Solving String Challenges in Python

Wed 25 March 2020

Filed under Python

Tags python

Python String Minatures

I was reading a blog post at http://beyondloom.com/blog/strings.html, where a number of string manipulation challenges were posted. They were supposed to be solved by APL style one-liners in K, but I deciced to redo them in Python


Define the Environment

In [2]:
from collections import Counter, defaultdict
from typing import List


from itertools import permutations
from itertools import islice
from itertools import compress
from itertools import cycle

Given a string x and a character y, how many times does y occur in x?

In [3]:
def str_count(string: str)->Counter:

    return Counter(string)
#end str_count


c = str_count('Australia')
c['A'], c['a'], c['b']
Out[3]:
(1, 2, 0)

Solved by using the Counter object from the collections package


Given a string x, is it identical when read forwards and backwards?

In [4]:
def is_palindrome(string:str)->bool:
    return string == ''.join(reversed(string))
#end is_palindrome

is_palindrome('racecar'), is_palindrome('palindrame')
Out[4]:
(True, False)

In fact the concept of reversing a string gets very complicated in dealing with general Unicode strings (some languages have different shapes for the same letter at the end, middle, or front of words, for example)
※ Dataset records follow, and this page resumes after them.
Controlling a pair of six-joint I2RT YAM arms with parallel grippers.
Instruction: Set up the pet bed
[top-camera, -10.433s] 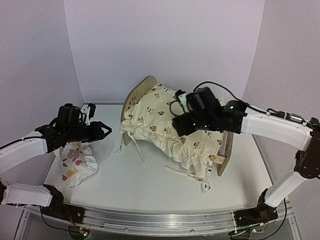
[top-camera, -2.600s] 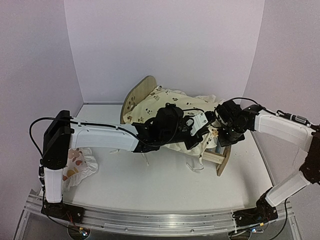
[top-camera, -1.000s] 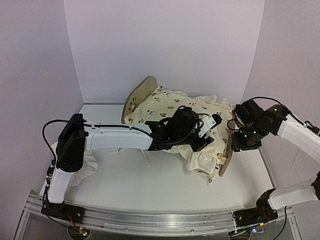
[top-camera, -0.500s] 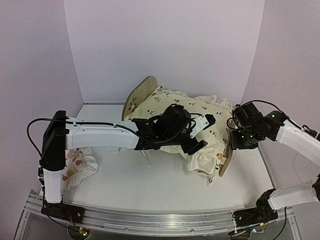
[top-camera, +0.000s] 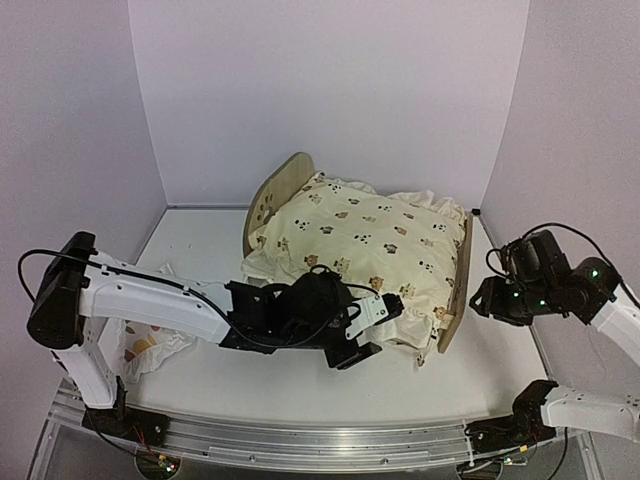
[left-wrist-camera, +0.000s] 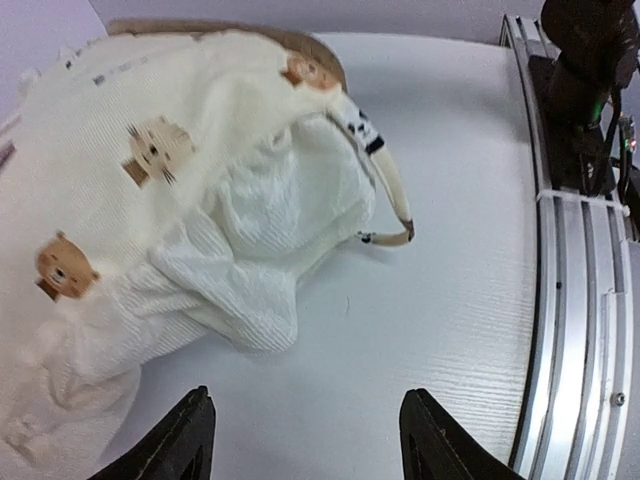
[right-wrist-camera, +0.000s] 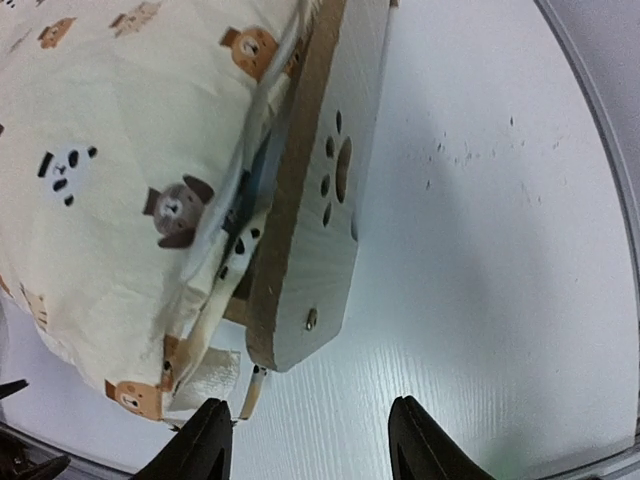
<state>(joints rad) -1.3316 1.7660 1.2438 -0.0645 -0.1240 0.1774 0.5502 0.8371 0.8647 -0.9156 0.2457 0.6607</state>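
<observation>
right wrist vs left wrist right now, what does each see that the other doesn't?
Right wrist only: the outer face of the pet bed footboard with its paw-print cutout; left wrist catches just a brown sliver. Left wrist only: the metal rail and a black arm base by it. Both: the cream animal-print cushion, white table, and open, empty jaws on the left gripper and right gripper.
</observation>
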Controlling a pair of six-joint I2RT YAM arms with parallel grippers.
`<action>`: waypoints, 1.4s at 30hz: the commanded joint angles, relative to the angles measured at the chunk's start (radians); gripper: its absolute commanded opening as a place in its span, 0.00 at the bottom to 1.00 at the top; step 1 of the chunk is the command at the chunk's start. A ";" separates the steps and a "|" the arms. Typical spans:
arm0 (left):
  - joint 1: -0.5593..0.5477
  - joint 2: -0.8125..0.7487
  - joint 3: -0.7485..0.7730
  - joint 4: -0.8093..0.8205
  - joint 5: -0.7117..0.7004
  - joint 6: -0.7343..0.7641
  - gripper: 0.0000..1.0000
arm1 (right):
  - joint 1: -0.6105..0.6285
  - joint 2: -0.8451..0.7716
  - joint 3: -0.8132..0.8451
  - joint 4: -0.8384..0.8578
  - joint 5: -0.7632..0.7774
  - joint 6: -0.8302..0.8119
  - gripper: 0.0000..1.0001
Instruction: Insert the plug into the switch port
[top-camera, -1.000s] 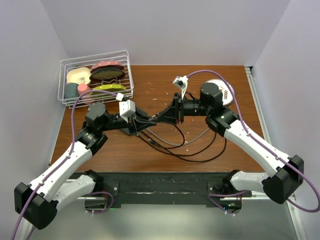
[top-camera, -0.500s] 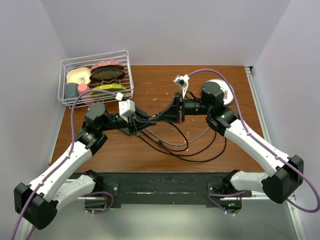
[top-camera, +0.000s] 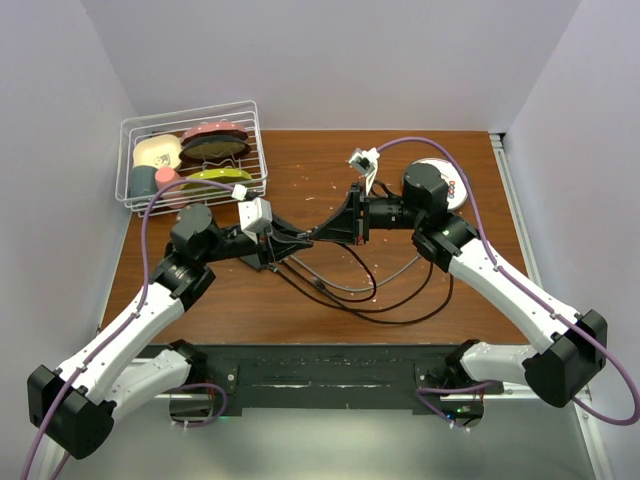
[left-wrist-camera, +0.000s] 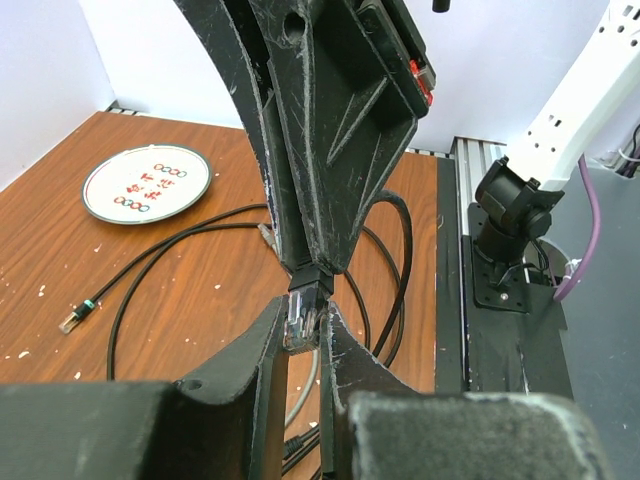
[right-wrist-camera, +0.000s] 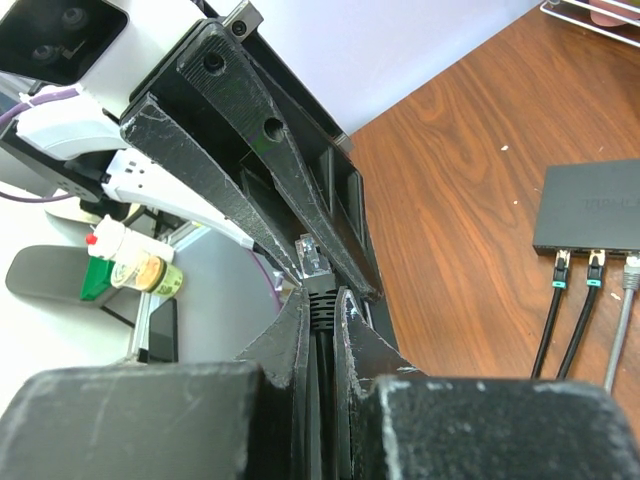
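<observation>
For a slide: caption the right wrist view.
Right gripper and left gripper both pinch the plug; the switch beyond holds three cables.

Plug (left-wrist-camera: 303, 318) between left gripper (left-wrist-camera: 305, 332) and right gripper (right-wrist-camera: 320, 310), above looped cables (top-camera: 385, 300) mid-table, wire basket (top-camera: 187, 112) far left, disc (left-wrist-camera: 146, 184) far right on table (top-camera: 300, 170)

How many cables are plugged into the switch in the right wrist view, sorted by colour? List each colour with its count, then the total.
Black cables: 2
Grey cable: 1
Total plugged into the switch: 3
</observation>
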 joint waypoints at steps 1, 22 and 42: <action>0.005 -0.003 0.039 -0.008 -0.074 0.031 0.00 | -0.001 -0.002 0.002 0.029 -0.045 0.025 0.18; 0.005 -0.011 0.039 -0.005 -0.075 0.025 0.00 | -0.002 0.011 -0.010 0.070 -0.100 0.050 0.31; 0.005 0.004 0.042 0.010 -0.054 0.015 0.00 | -0.002 0.028 0.000 0.066 -0.131 0.039 0.00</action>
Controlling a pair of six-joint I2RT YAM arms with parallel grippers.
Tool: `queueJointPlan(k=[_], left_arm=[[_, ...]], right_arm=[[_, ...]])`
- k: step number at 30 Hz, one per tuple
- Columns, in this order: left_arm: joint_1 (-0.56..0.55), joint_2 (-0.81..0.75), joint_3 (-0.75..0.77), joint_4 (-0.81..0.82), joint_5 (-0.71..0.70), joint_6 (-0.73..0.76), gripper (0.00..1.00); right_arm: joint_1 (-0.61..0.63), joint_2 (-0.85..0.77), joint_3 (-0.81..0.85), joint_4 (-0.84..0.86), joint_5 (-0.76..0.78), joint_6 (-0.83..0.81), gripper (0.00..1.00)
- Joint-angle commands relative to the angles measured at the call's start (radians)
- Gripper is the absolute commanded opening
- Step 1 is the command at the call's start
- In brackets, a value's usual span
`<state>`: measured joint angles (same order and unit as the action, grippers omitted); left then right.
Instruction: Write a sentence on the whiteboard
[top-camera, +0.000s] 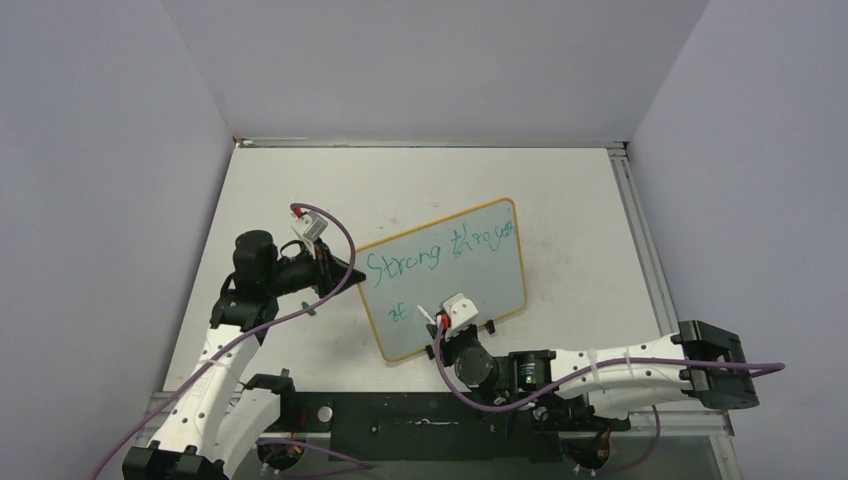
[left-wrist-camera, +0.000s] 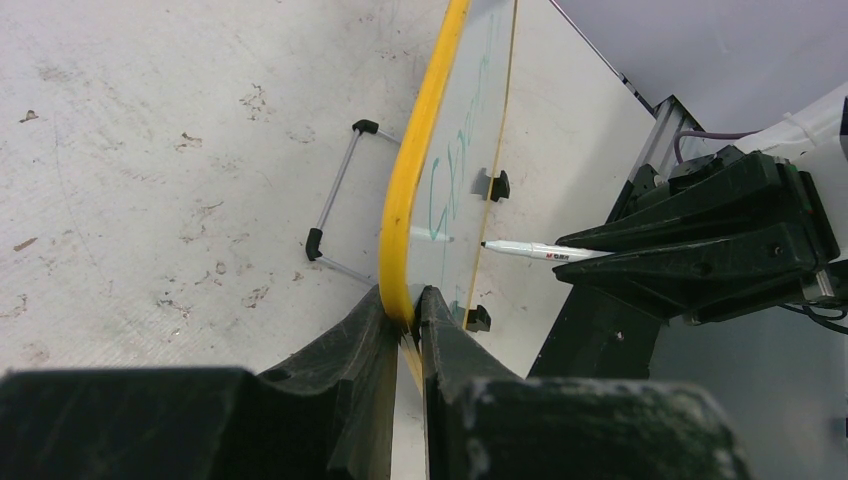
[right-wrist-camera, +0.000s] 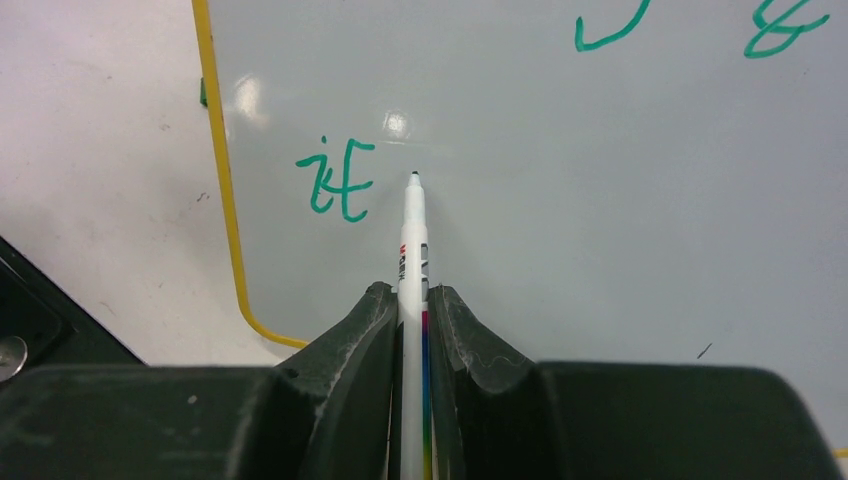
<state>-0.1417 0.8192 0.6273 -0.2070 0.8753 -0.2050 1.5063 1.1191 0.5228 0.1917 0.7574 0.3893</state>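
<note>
The whiteboard (top-camera: 470, 275), with its yellow frame, stands tilted in the middle of the table. The sentence (top-camera: 440, 248) in green reads "Strong through" on the top line, with "it" (right-wrist-camera: 337, 180) below at the left. My left gripper (top-camera: 352, 273) is shut on the whiteboard's left edge; in the left wrist view (left-wrist-camera: 405, 300) its jaws pinch the yellow frame (left-wrist-camera: 415, 150). My right gripper (top-camera: 440, 328) is shut on a white marker (right-wrist-camera: 413, 240). The marker's tip is at the board just right of "it". The marker (left-wrist-camera: 530, 250) also shows in the left wrist view.
A wire stand (left-wrist-camera: 335, 200) props the board from behind, and two black clips (left-wrist-camera: 497, 185) sit on its lower edge. A metal rail (top-camera: 640, 250) runs along the table's right side. Walls close the back and sides. A small green piece (top-camera: 311, 311) lies by my left arm.
</note>
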Motion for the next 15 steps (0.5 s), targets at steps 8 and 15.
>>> queueJointPlan(k=[8, 15], left_arm=[[-0.007, 0.000, 0.021, 0.022, 0.001, 0.030, 0.00], [-0.007, 0.001, 0.022, 0.021, -0.001, 0.030, 0.00]], right_arm=[[-0.009, -0.005, -0.019, -0.046, 0.054, 0.041, 0.05], [-0.048, 0.006, -0.021, 0.013, 0.039, -0.014, 0.05]])
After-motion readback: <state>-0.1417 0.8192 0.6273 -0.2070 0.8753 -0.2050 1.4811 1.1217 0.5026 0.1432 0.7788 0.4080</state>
Given a string x, produce a list of characters which appear more than once in x.

In [5]:
def non_uniques2(string:str):
    cnt = Counter(string)
    res = [k for k in cnt if cnt[k]>1]
    return res

#end non_unique

non_uniques2('applause')
Out[5]:
['a', 'p']

Create a Counter dictionary, and iterate over all keys


Given strings x and y, do both strings contain the same letters, possibly in a different order?

In [6]:
def same_chars(str1:str, str2:str)->bool:
    return sorted(str1)==sorted(str2)
#end same_chars

same_chars('tab', 'bat'), same_chars('cat', 'dog')
    
Out[6]:
(True, False)

Given a string x, find all the characters which occur exactly once, in the order they appear.

In [7]:
def uniques(string:str)->List[str]:
    cnt = Counter(string)
    single =  [s for s in string if cnt[s] == 1]
    return single
#end non_unique

uniques('applause')
Out[7]:
['l', 'u', 's', 'e']

Given strings x and y, is x a rotation of the characters in y?

In [8]:
def is_rotation(str1:str, str2:str)->bool:
    
    if( len(str1) != len(str2)):
        return False
    elif( str1 == str2):
        return True
    elif( sorted(str1) != sorted(str2)):
        return False
    else:
        for i in range(1, len(str1)):
            if str1 ==str2[-i:] + str2[:-i] :
                return True
            #end if
        #end for
        return False
    #end if
#end is_rotation

str1 = 'foobar'
str2 = 'barfoo'
is_rotation('foobar', 'barfoo'),is_rotation('cat', 'bat')
Out[8]:
(True, False)

I use some cheap heuristic checks to short-circuit the test loop for strings that are certain to fail


Given a list of strings x, sort the strings by length, ascending.

In [9]:
def sort_by_len(str_list:List[str])->List[str]:
    
    return sorted(str_list, key=len)
#end sort_by_len

sort_by_len(['a', 'bb', 'ccccccc', 'xxx', ''])
Out[9]:
['', 'a', 'bb', 'xxx', 'ccccccc']

Given a string x, identify the character which occurs most frequently

In [10]:
def most_pop_char(string:str)->str:

    return Counter(string).most_common(1)[0][0]
#end most_pop_char

most_pop_char('a bb ccc dddd xxxx, yyyyyyy')
Out[10]:
'y'

Given a string x consisting of words (one or more non-space characters) which are separated by spaces, reverse the order of the characters in each word.

In [11]:
def reverse_words(string:str)->str:
    words = string.split()

    rev_words = [''.join(reversed(w)) for w in words]
 
    rev_string =' '.join(rev_words)
    return rev_string                     
    
#end reverse_words

reverse_words('this is a very short sentance Hurray'), reverse_words('zoop')
Out[11]:
('siht si a yrev trohs ecnatnes yarruH', 'pooz')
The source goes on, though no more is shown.